[Data excerpt]
== Segment start ==

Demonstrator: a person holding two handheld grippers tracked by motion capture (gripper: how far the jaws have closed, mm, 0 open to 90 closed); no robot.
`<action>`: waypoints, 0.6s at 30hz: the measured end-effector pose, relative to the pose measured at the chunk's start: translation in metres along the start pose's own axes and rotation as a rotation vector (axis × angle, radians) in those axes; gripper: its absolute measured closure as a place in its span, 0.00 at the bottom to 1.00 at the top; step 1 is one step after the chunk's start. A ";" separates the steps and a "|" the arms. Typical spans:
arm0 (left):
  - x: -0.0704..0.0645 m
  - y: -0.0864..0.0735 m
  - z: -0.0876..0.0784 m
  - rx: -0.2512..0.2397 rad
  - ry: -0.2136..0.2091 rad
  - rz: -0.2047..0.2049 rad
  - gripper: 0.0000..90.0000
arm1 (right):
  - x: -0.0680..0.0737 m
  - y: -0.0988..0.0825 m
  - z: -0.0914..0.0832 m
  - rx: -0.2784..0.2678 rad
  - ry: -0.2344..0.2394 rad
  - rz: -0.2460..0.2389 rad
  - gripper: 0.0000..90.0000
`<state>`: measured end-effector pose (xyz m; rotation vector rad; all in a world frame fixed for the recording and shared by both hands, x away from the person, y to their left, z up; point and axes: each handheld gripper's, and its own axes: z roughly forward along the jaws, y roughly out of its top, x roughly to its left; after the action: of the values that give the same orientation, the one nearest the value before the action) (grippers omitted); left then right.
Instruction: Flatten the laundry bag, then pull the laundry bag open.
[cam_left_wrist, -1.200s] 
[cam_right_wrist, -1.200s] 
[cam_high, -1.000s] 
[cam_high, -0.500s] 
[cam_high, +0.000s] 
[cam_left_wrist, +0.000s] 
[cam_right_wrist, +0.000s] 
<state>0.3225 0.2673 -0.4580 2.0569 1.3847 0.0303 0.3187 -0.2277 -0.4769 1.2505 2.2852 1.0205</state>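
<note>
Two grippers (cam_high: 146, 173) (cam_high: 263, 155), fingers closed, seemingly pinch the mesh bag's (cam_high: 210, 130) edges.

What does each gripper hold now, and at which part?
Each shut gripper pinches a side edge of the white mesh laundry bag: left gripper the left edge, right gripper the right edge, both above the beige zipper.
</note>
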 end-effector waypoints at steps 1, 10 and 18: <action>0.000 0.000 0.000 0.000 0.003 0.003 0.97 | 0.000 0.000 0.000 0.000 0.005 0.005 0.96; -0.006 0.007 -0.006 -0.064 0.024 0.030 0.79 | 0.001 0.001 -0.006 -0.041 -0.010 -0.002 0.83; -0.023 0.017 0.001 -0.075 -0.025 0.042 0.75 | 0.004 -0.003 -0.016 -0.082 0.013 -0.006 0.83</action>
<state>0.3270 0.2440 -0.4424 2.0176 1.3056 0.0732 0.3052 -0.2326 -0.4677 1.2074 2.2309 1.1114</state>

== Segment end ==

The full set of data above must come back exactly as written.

Demonstrator: a person holding two handheld grippers tracked by motion capture (gripper: how far the jaws have closed, mm, 0 open to 90 closed); no robot.
`<action>`: waypoints, 0.6s at 30hz: the measured end-effector pose, relative to the pose measured at the chunk's start: translation in metres along the start pose's own axes and rotation as a rotation vector (axis × angle, radians) in those axes; gripper: its absolute measured closure as a place in its span, 0.00 at the bottom to 1.00 at the top; step 1 is one step after the chunk's start. A ";" separates the steps and a "|" the arms. Typical spans:
arm0 (left):
  - x: -0.0704..0.0645 m
  - y: -0.0864..0.0735 m
  - z: -0.0876..0.0784 m
  - rx: -0.2512..0.2397 rad
  - ry: -0.2136..0.2091 rad
  - rz: -0.2047..0.2049 rad
  - gripper: 0.0000..90.0000
arm1 (right):
  - x: -0.0680..0.0737 m
  - y: -0.0988..0.0825 m
  - z: -0.0914..0.0832 m
  - rx: -0.2784..0.2678 rad
  - ry: -0.2344..0.2394 rad
  - rz: -0.2460..0.2389 rad
  - gripper: 0.0000..90.0000
`<state>`: measured end-effector pose (xyz m; rotation vector rad; all in a world frame fixed for the recording and shared by both hands, x away from the person, y to their left, z up; point and axes: each handheld gripper's, and its own axes: z roughly forward along the jaws, y roughly out of its top, x roughly to its left; after the action: of the values that give the same orientation, the one nearest the value before the action) (grippers omitted); left then right.
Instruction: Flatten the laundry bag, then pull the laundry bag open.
[cam_left_wrist, -1.200s] 
[cam_right_wrist, -1.200s] 
[cam_high, -1.000s] 
[cam_high, -0.500s] 
[cam_high, +0.000s] 
[cam_left_wrist, +0.000s] 
[cam_right_wrist, +0.000s] 
<state>0.3225 0.2673 -0.4580 2.0569 1.3847 0.0303 0.3187 -0.2277 -0.4769 1.2505 2.2852 1.0205</state>
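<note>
Two grippers (cam_high: 146, 173) (cam_high: 263, 155), fingers closed, seemingly pinch the mesh bag's (cam_high: 210, 130) edges.

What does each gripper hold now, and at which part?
Each shut gripper pinches a side edge of the white mesh laundry bag: left gripper the left edge, right gripper the right edge, both above the beige zipper.
</note>
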 end-effector waypoints at steps 1, 10 and 18: <action>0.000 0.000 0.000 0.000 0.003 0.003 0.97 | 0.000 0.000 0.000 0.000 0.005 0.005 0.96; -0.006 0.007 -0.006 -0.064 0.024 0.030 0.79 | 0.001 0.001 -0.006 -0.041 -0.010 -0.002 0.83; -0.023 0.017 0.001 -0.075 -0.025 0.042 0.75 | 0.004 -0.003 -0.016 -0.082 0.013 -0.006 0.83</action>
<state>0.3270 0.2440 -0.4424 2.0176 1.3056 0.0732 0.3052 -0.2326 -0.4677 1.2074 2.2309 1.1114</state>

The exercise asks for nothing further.